# SRAM bar end shifters



## blackhat (Jan 2, 2003)

anyone know when they'll be available and if there's a 9 speed version in the works?


----------



## cx_fan (Jul 30, 2004)

According to the new article in cycling news:

As expected, the new shifters will work only with SRAM's Force and Rival rear derailleurs, and is offered exclusively in 10s rear/friction front configurations (there is no friction option for the rear). Shifters should be on the market at the time of this writing for a retail price of US$195 for the pair.
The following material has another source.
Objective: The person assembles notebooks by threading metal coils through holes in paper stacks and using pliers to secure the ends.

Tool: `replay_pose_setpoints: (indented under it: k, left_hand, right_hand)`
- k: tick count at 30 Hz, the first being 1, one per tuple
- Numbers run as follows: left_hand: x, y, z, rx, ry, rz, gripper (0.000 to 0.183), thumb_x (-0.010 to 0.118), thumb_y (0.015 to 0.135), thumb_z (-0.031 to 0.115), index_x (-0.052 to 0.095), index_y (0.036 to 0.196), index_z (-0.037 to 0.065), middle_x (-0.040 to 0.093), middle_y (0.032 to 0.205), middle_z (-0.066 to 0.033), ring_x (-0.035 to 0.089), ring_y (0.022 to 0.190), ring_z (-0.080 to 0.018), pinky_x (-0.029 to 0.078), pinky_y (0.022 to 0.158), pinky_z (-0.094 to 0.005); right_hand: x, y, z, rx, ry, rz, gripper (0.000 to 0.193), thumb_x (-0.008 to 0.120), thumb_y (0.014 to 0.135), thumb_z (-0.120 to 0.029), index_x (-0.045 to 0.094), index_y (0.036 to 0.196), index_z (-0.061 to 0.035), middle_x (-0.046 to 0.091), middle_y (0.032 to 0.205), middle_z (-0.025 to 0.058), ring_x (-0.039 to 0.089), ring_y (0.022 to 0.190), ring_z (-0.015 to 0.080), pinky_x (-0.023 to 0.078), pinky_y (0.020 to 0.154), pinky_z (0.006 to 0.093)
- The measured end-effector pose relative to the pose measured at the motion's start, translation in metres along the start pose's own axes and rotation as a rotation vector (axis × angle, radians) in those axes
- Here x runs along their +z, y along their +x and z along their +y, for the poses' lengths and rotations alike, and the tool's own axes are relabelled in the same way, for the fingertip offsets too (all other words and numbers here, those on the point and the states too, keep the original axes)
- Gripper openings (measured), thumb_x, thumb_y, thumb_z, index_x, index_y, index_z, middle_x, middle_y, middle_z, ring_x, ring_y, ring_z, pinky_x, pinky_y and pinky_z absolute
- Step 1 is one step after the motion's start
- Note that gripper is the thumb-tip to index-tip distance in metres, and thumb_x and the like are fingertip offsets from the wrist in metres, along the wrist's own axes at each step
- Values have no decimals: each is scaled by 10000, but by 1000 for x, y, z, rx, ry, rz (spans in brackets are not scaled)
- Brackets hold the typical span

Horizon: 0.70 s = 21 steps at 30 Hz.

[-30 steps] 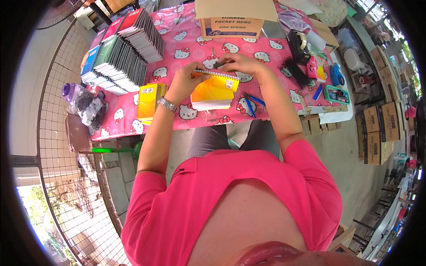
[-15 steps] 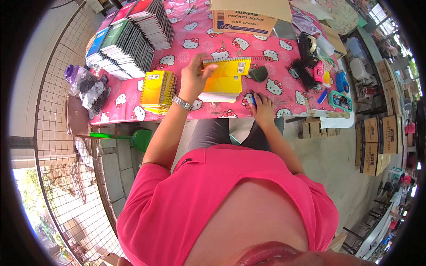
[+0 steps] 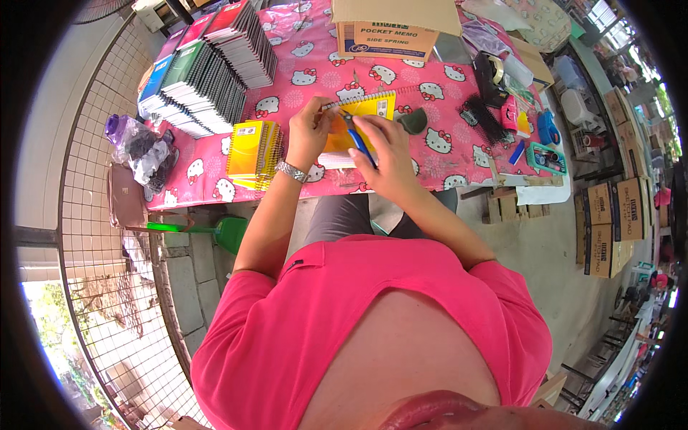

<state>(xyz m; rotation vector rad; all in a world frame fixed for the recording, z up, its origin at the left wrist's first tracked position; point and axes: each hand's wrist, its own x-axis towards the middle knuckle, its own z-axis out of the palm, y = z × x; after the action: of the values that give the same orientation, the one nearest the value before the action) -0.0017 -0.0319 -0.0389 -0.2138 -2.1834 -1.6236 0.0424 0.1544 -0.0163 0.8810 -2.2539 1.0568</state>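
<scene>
A yellow spiral notebook [image 3: 381, 105] lies in front of me on a stack of yellow notebooks with white page edges, its wire coil along the far edge. My left hand [image 3: 308, 135] pinches the left end of that coil. In my right hand [image 3: 391, 159] are pliers with blue handles [image 3: 362, 145], their jaws at the coil's left end beside my left fingertips. Whether the jaws grip the wire is too small to tell. Left of my left wrist stands a pile of yellow spiral notebooks [image 3: 248, 152]. A dark green rounded piece [image 3: 413, 122] lies right of the stack.
Tall stacks of spiral notebooks [image 3: 204, 86] fill the far left of the pink table cover [image 3: 301, 77]. An open cardboard box [image 3: 383, 41] stands at the back. A black brush [image 3: 484, 120], a tape dispenser [image 3: 494, 77] and a teal tray [image 3: 546, 158] lie right. A bagged purple-capped item [image 3: 136, 143] sits left.
My right hand has brought the pliers from the table's near edge up to the coil's left end. My left hand has closed on the coil there. The view has shifted slightly.
</scene>
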Motion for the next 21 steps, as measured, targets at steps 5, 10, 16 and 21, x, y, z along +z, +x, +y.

For the whole story about Saunier Duval and thier products...http://www.cyclingnews.com/tech.php?id=tech/2007/features/saunier_duval_prodir07


----------



## blackhat (Jan 2, 2003)

cx_fan said:


> According to the new article in cycling news:
> 
> As expected, the new shifters will work only with SRAM's Force and Rival rear derailleurs, and is offered exclusively in 10s rear/friction front configurations (there is no friction option for the rear). Shifters should be on the market at the time of this writing for a retail price of US$195 for the pair.
> 
> For the whole story about Saunier Duval and thier products...http://www.cyclingnews.com/tech.php?id=tech/2007/features/saunier_duval_prodir07


thanks, that's exactly what I was looking for.


----------



## Tugboat (Jul 17, 2006)

The sexy look of those shifters is what has convinced me to go SRAM over Campy on the TT bike I'm currently building.


----------



## Tugboat (Jul 17, 2006)

My shifters are on order but my brake levers arrived today. They are bang on the claimed 50gms per lever and are sexy as!


----------